_To do_.
Work out how many lines below hold the string "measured" and state only that figure.

_Provided data_.
***
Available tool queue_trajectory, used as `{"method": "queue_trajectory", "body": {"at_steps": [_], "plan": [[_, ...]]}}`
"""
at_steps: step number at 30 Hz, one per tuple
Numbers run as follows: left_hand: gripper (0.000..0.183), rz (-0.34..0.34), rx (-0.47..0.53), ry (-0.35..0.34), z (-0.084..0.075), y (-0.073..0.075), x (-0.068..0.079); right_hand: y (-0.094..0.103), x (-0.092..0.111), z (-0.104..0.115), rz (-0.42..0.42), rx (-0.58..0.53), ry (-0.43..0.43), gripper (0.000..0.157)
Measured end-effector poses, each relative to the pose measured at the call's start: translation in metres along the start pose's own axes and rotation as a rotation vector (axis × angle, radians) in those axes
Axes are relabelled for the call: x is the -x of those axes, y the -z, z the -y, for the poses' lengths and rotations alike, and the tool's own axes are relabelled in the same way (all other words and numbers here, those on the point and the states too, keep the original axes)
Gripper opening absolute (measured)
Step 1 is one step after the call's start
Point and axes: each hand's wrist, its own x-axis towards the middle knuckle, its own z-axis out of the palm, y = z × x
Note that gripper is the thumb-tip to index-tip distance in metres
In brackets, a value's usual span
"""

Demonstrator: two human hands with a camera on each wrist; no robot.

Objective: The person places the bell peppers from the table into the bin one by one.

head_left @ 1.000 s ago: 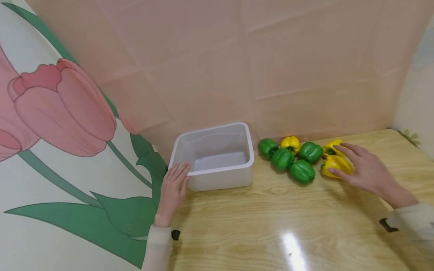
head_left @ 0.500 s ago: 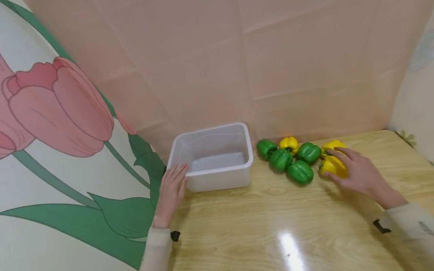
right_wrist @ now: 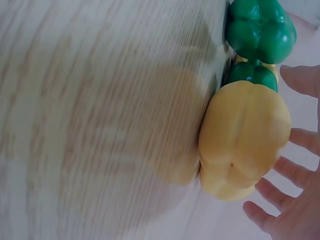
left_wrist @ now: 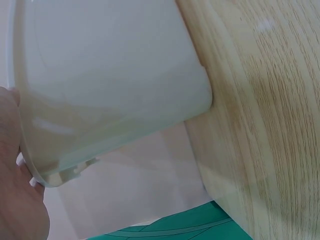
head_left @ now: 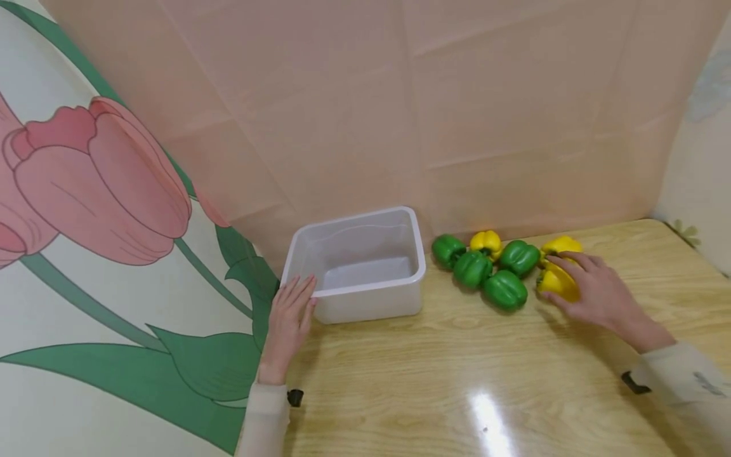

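Observation:
In the head view my left hand (head_left: 290,317) rests over the front left corner of a light grey plastic bin (head_left: 365,304), fingers fairly straight across its rim. The left wrist view shows that hand at the edge of the bin (left_wrist: 115,75). My right hand (head_left: 602,295) hovers over the nearer yellow bell pepper (head_left: 556,282), with fingers spread around it. From the right wrist, the spread fingers sit beside and above that yellow pepper (right_wrist: 245,130); whether they touch it is unclear. Another yellow bell pepper (head_left: 562,244) lies just behind, partly hidden.
Left of my right hand lie several green bell peppers (head_left: 506,291) and a yellow one (head_left: 487,242), between it and the bin. The wood-grain table (head_left: 400,381) meets a pink cloth-covered wall (head_left: 342,127). A tulip mural (head_left: 108,184) covers the left wall.
My right hand has moved slightly left and lower, closer around the nearer yellow bell pepper. The left hand stays on the bin, and the peppers lie as before.

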Motion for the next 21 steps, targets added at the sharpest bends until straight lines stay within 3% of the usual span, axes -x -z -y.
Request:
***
_Solution_.
2